Set every entry down again exactly, excluding any pictures.
- - -
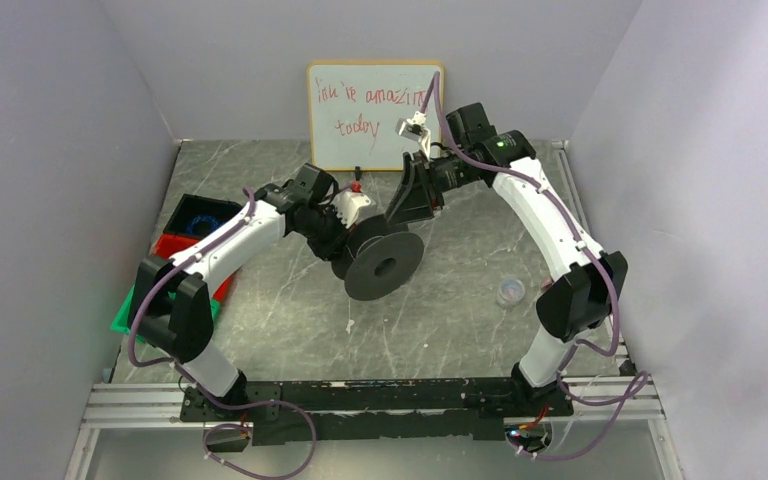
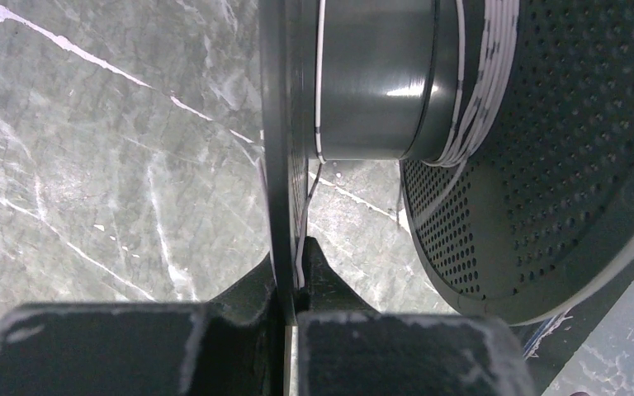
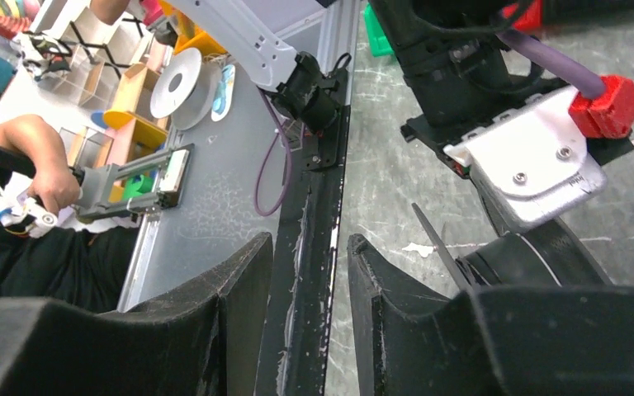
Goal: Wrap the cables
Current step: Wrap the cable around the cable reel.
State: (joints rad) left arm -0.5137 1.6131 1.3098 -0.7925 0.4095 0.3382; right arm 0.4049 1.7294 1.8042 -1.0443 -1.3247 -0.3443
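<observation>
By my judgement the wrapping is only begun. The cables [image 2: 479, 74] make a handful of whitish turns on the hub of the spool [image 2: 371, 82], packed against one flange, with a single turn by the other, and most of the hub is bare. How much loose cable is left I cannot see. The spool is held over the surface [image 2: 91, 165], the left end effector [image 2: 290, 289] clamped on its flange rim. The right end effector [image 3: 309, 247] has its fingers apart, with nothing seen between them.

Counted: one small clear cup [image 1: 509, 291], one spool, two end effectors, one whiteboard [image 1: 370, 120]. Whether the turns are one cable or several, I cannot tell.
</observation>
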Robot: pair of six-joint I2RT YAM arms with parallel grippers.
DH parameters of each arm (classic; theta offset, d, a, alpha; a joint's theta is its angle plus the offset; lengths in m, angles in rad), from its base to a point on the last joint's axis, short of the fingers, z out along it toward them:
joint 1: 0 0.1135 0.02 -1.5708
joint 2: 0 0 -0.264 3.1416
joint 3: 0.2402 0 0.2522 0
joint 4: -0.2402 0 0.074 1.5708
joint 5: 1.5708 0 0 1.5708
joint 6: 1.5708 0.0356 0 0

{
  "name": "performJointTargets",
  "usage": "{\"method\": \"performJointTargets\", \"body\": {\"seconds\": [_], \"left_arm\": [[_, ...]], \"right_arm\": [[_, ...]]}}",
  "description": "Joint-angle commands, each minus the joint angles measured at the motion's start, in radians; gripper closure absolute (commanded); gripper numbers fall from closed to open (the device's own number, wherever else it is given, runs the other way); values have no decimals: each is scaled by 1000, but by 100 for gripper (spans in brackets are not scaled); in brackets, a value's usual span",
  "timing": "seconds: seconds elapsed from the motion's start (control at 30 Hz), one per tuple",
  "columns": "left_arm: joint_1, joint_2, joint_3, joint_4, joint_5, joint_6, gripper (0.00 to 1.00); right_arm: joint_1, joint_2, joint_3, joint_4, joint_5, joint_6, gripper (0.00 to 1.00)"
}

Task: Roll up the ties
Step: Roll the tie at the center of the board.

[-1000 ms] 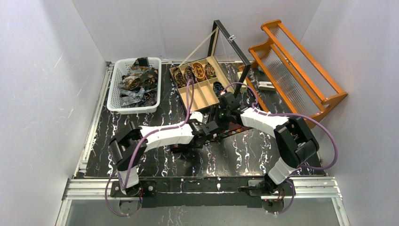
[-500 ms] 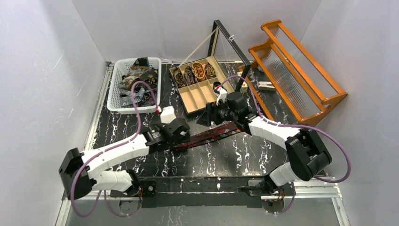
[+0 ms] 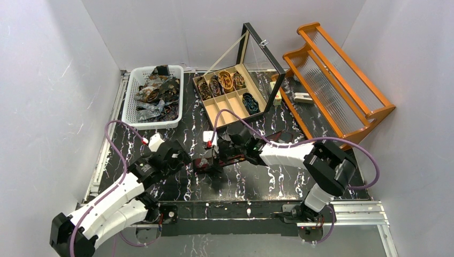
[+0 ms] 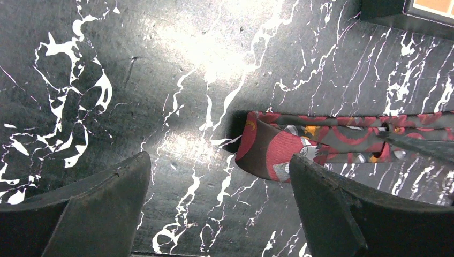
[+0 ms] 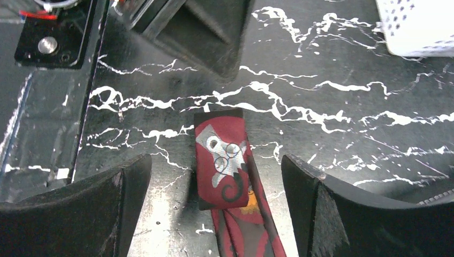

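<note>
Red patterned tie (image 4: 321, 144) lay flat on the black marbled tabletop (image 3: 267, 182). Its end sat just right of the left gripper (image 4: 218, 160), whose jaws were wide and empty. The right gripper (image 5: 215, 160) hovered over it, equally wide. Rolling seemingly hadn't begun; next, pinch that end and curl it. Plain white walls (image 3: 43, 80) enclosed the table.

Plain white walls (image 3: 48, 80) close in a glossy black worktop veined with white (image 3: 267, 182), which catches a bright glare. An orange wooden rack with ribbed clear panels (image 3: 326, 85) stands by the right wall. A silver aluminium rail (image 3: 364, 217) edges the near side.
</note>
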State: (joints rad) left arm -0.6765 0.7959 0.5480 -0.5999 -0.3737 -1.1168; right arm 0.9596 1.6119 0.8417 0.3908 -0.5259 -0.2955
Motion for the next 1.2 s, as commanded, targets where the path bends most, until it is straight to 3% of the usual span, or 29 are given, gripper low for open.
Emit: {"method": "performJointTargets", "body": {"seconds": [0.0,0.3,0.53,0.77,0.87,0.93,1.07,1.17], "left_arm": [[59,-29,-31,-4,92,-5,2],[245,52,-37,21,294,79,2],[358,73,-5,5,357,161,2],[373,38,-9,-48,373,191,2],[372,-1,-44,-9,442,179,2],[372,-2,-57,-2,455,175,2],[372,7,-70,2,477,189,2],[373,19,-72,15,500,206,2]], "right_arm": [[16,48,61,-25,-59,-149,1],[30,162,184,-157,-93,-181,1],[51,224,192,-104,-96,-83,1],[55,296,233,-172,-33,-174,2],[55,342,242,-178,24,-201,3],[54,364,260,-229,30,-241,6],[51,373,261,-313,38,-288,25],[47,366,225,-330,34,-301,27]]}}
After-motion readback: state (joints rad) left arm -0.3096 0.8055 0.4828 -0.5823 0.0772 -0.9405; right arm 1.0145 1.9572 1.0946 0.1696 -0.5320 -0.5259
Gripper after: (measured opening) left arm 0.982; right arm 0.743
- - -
Result.
Goal: Wrap the cables
Current step: Wrap the cable around the cable reel.
State: (joints rad) left arm -0.5137 1.6131 1.3098 -0.7925 0.4095 0.3382; right arm 0.4049 1.7294 1.8042 -1.0443 -1.3247 -0.3443
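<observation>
By my judgement the wrapping is only begun. The cables [image 2: 479, 74] make a handful of whitish turns on the hub of the spool [image 2: 371, 82], packed against one flange, with a single turn by the other, and most of the hub is bare. How much loose cable is left I cannot see. The spool is held over the surface [image 2: 91, 165], the left end effector [image 2: 290, 289] clamped on its flange rim. The right end effector [image 3: 309, 247] has its fingers apart, with nothing seen between them.

Counted: one small clear cup [image 1: 509, 291], one spool, two end effectors, one whiteboard [image 1: 370, 120]. Whether the turns are one cable or several, I cannot tell.
</observation>
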Robot: pair of six-joint I2RT YAM arms with parallel grippers.
DH parameters of each arm (classic; theta offset, d, a, alpha; a joint's theta is its angle plus the offset; lengths in m, angles in rad), from its base to a point on the last joint's axis, short of the fingers, z out along it toward them:
joint 1: 0 0.1135 0.02 -1.5708
joint 2: 0 0 -0.264 3.1416
joint 3: 0.2402 0 0.2522 0
joint 4: -0.2402 0 0.074 1.5708
joint 5: 1.5708 0 0 1.5708
joint 6: 1.5708 0.0356 0 0

{
  "name": "performJointTargets",
  "usage": "{\"method\": \"performJointTargets\", \"body\": {\"seconds\": [_], \"left_arm\": [[_, ...]], \"right_arm\": [[_, ...]]}}",
  "description": "Joint-angle commands, each minus the joint angles measured at the motion's start, in radians; gripper closure absolute (commanded); gripper numbers fall from closed to open (the device's own number, wherever else it is given, runs the other way); values have no decimals: each is scaled by 1000, but by 100 for gripper (spans in brackets are not scaled); in brackets, a value's usual span",
  "timing": "seconds: seconds elapsed from the motion's start (control at 30 Hz), one per tuple",
  "columns": "left_arm: joint_1, joint_2, joint_3, joint_4, joint_5, joint_6, gripper (0.00 to 1.00); right_arm: joint_1, joint_2, joint_3, joint_4, joint_5, joint_6, gripper (0.00 to 1.00)"
}

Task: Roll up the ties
Step: Roll the tie at the center of the board.

[-1000 ms] 
[-500 ms] 
[+0 ms] 
[+0 ms] 
[+0 ms] 

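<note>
Red patterned tie (image 4: 321, 144) lay flat on the black marbled tabletop (image 3: 267, 182). Its end sat just right of the left gripper (image 4: 218, 160), whose jaws were wide and empty. The right gripper (image 5: 215, 160) hovered over it, equally wide. Rolling seemingly hadn't begun; next, pinch that end and curl it. Plain white walls (image 3: 43, 80) enclosed the table.

Plain white walls (image 3: 48, 80) close in a glossy black worktop veined with white (image 3: 267, 182), which catches a bright glare. An orange wooden rack with ribbed clear panels (image 3: 326, 85) stands by the right wall. A silver aluminium rail (image 3: 364, 217) edges the near side.
</note>
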State: (joints rad) left arm -0.6765 0.7959 0.5480 -0.5999 -0.3737 -1.1168; right arm 0.9596 1.6119 0.8417 0.3908 -0.5259 -0.2955
Motion for the next 1.2 s, as commanded, targets where the path bends most, until it is straight to 3% of the usual span, or 29 are given, gripper low for open.
Emit: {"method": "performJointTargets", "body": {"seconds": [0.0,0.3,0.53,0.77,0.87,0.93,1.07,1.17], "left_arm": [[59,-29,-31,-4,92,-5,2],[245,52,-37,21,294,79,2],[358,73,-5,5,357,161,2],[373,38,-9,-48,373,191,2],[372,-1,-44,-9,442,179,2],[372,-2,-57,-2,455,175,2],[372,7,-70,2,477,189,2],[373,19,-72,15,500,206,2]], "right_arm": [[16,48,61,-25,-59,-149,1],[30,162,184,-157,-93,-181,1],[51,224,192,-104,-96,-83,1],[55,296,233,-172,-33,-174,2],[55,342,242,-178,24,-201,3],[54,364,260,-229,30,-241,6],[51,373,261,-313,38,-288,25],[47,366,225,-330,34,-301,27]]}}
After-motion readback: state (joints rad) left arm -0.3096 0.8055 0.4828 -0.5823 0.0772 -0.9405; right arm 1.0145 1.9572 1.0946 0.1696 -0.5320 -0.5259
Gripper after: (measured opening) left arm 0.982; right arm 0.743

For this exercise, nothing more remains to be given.